*DIRECTIONS FOR THIS TASK*.
Transcribe the data below verbatim from the line with "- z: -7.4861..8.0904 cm" to the line with "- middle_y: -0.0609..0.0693". Include both of those lines.

___ EXTRACTED RECORDS ___

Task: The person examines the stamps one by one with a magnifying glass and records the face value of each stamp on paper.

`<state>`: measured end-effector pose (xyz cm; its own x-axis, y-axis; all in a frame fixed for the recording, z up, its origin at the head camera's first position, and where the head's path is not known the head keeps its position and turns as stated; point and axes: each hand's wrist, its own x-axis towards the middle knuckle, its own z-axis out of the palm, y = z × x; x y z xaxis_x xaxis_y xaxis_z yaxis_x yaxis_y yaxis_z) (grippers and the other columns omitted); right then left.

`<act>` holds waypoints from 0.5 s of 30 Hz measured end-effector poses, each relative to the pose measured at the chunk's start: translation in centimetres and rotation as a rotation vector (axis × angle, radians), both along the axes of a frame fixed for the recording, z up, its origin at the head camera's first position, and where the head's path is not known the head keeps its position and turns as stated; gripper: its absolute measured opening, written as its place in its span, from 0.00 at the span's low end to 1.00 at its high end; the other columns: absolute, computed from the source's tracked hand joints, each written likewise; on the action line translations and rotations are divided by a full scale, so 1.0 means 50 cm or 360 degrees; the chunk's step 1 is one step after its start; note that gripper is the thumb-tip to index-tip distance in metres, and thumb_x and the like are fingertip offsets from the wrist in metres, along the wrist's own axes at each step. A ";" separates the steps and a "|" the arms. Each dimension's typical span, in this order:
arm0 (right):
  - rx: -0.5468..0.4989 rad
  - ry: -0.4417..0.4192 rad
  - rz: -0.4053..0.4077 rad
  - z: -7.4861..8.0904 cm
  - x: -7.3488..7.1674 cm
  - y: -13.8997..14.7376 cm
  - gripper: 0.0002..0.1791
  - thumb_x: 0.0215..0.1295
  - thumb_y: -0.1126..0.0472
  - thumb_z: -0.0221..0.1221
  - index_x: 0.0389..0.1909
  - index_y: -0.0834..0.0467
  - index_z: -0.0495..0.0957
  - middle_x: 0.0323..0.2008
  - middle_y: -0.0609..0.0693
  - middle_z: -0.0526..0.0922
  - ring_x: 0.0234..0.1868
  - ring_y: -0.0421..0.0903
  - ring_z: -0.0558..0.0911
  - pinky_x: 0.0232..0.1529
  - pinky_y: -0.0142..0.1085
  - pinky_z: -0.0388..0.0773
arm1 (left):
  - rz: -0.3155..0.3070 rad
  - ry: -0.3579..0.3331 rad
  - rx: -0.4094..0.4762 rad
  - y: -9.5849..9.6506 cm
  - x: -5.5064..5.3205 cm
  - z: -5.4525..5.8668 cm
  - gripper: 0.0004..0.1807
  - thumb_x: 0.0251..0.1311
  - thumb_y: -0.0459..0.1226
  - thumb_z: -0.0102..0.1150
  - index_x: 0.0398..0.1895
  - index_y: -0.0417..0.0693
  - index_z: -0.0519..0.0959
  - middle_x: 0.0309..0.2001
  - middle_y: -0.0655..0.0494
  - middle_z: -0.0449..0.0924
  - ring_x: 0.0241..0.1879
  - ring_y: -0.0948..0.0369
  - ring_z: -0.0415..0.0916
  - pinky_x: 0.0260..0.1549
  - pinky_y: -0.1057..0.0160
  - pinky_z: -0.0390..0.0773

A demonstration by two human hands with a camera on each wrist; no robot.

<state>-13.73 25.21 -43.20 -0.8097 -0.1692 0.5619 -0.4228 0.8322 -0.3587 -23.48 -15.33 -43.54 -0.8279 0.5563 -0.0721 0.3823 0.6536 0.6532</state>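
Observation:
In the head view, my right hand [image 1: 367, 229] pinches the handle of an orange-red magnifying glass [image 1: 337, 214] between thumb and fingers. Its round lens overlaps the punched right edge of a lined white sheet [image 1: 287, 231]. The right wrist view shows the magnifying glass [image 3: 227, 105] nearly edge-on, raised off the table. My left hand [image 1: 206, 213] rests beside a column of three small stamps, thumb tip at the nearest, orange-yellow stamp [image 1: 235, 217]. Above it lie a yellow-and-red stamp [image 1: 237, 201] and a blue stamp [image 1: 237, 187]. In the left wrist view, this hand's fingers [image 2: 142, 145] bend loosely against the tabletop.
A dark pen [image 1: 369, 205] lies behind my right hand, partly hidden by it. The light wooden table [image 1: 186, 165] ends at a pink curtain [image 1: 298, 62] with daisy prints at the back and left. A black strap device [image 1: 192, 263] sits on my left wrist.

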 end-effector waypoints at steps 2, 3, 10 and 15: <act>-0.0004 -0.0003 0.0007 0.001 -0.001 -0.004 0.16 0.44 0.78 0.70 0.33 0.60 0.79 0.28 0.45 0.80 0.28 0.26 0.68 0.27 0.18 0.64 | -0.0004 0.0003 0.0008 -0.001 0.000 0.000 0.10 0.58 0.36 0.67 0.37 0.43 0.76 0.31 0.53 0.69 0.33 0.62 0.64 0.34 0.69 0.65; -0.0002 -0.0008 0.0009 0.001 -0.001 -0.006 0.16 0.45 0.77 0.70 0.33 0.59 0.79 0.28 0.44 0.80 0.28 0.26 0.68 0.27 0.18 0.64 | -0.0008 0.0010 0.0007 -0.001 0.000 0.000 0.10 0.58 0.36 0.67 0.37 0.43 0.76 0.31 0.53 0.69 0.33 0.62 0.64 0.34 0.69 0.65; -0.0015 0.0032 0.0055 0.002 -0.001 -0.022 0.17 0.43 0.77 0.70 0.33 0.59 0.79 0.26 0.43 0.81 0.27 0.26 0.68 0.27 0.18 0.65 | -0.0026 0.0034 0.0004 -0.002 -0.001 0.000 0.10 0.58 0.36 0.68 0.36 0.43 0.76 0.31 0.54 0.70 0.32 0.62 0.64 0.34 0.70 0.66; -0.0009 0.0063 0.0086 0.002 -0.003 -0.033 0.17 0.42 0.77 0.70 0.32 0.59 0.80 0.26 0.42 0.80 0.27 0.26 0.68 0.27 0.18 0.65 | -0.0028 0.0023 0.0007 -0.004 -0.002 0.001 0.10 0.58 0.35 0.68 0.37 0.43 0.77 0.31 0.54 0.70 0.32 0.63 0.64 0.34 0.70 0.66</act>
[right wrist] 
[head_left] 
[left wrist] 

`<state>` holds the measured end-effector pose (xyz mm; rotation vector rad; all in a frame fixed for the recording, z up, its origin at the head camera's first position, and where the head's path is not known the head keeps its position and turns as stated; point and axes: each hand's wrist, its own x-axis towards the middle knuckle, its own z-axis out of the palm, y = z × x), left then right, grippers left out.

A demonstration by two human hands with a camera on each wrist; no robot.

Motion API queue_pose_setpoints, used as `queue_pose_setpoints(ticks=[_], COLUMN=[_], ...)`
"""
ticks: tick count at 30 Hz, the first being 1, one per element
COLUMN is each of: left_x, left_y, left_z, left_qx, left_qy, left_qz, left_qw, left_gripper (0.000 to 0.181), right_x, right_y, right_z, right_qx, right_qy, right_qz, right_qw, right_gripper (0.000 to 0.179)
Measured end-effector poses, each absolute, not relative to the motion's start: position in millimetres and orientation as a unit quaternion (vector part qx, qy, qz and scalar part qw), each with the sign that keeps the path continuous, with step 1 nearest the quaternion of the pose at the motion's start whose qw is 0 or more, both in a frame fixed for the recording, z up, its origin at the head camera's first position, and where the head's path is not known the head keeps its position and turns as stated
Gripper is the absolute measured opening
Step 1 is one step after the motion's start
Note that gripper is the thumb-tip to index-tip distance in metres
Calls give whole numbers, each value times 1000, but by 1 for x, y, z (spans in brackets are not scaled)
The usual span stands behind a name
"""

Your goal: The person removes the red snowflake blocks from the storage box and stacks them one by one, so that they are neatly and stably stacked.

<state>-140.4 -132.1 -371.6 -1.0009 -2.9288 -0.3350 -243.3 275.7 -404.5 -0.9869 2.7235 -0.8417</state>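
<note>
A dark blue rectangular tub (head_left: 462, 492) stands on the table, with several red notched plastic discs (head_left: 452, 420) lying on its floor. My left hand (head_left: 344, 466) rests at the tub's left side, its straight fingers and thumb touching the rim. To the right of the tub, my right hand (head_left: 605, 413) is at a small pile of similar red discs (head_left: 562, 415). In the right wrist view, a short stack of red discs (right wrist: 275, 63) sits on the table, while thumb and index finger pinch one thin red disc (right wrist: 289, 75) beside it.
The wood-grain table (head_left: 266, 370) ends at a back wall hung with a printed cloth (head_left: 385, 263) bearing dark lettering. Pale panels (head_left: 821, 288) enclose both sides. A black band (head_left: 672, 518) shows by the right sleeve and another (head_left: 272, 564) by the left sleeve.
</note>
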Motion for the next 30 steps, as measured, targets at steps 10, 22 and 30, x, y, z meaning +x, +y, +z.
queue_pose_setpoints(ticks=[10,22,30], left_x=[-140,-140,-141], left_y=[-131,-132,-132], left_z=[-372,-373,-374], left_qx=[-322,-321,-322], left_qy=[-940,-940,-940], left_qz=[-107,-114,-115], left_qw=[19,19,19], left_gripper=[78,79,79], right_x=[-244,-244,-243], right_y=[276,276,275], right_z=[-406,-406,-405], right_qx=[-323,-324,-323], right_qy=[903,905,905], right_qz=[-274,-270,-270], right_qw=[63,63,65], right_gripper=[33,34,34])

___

*EXPECTED ANSWER*.
  - z: -7.4861..8.0904 cm
  - x: -7.3488..7.1674 cm
  - y: -13.8997..14.7376 cm
  - gripper: 0.0002..0.1791
  - thumb_x: 0.0215..0.1295
  - thumb_y: -0.1126..0.0472
  - thumb_z: -0.0221..0.1221
  - index_x: 0.0389..0.1909
  - index_y: -0.0834..0.0467
  - index_z: -0.0495..0.0957
  - middle_x: 0.0323..0.2008
  - middle_y: -0.0609..0.0693

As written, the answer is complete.